Laura Marsh and Phil Lique are the artists-in-charge at one of New Haven’s newest, multi-use, alternative art spaces.
Claude Chabrol, French New Wave film icon, once said, “There are no waves, only the ocean.” Technically, he’s right. However, No Pop and its founders subvert this cute, dichotomous quote. Laura Marsh and Phil Lique are the waves and the ocean of their own operation, spread across their diverse community while tirelessly creating ripples and waves through the burgeoning alternative cultural landscape of southern Connecticut.
No Pop is many, many things. Primarily, it is an alternative gallery space optimized for artist interaction, exhibition, creative community engagement, publishing, and general object-making. No Pop’s founders are drawn to the dual themes of No Wave and Pop Art. These two sources of inspiration seem contradictory right? No Wave with its active rejection of all things oriented towards collective movements within any genre or artistic expression, and Pop Art, characterized by an infatuation with mirroring, emulating and reproducing all things popular or easily consumable.
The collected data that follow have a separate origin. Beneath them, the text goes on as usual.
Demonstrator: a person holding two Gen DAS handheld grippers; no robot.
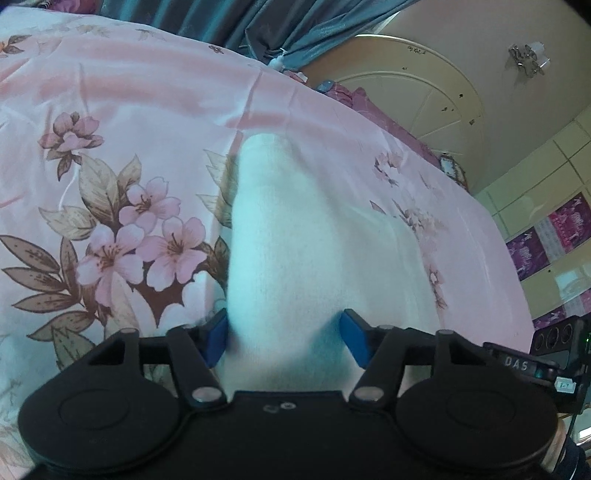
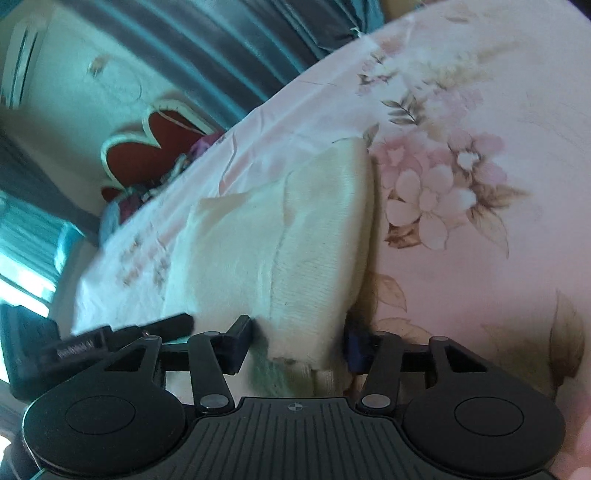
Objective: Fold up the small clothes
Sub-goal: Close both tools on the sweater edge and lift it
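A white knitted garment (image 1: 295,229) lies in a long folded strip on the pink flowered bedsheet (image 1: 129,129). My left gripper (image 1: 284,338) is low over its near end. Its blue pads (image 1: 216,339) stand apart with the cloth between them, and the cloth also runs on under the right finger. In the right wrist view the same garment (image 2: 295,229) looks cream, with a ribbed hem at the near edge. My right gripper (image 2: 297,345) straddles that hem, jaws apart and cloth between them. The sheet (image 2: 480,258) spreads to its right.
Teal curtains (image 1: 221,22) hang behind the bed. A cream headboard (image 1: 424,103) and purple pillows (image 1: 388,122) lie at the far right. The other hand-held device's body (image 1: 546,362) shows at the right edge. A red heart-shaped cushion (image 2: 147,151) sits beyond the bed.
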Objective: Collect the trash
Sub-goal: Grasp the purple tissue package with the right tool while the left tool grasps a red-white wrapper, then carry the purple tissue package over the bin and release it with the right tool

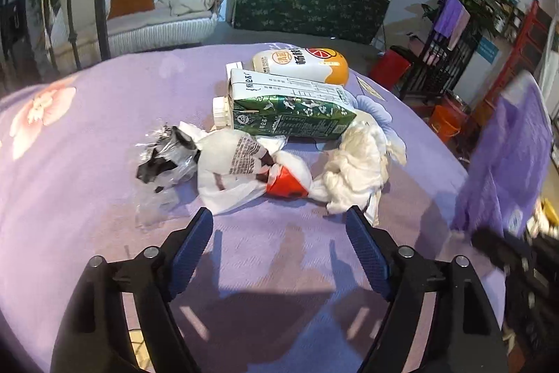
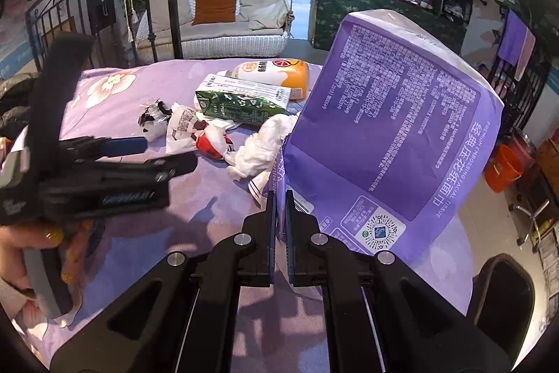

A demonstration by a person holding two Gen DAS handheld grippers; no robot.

However, Phil and Laura see these two movements as connected, “…to work in the tradition of Pop, we have to reinvent what pop means.” said Laura Marsh, co-founder of No Pop. Co-founder Phil Lique adds, “…the general term pop came up a lot…it was important to try to reject it and say we’re different in structure. So rather than being a continuation of that particular art bloodline, it’s time to make something separate. I like the relationship, specifically between movements like new wave music, no wave and the space in between.”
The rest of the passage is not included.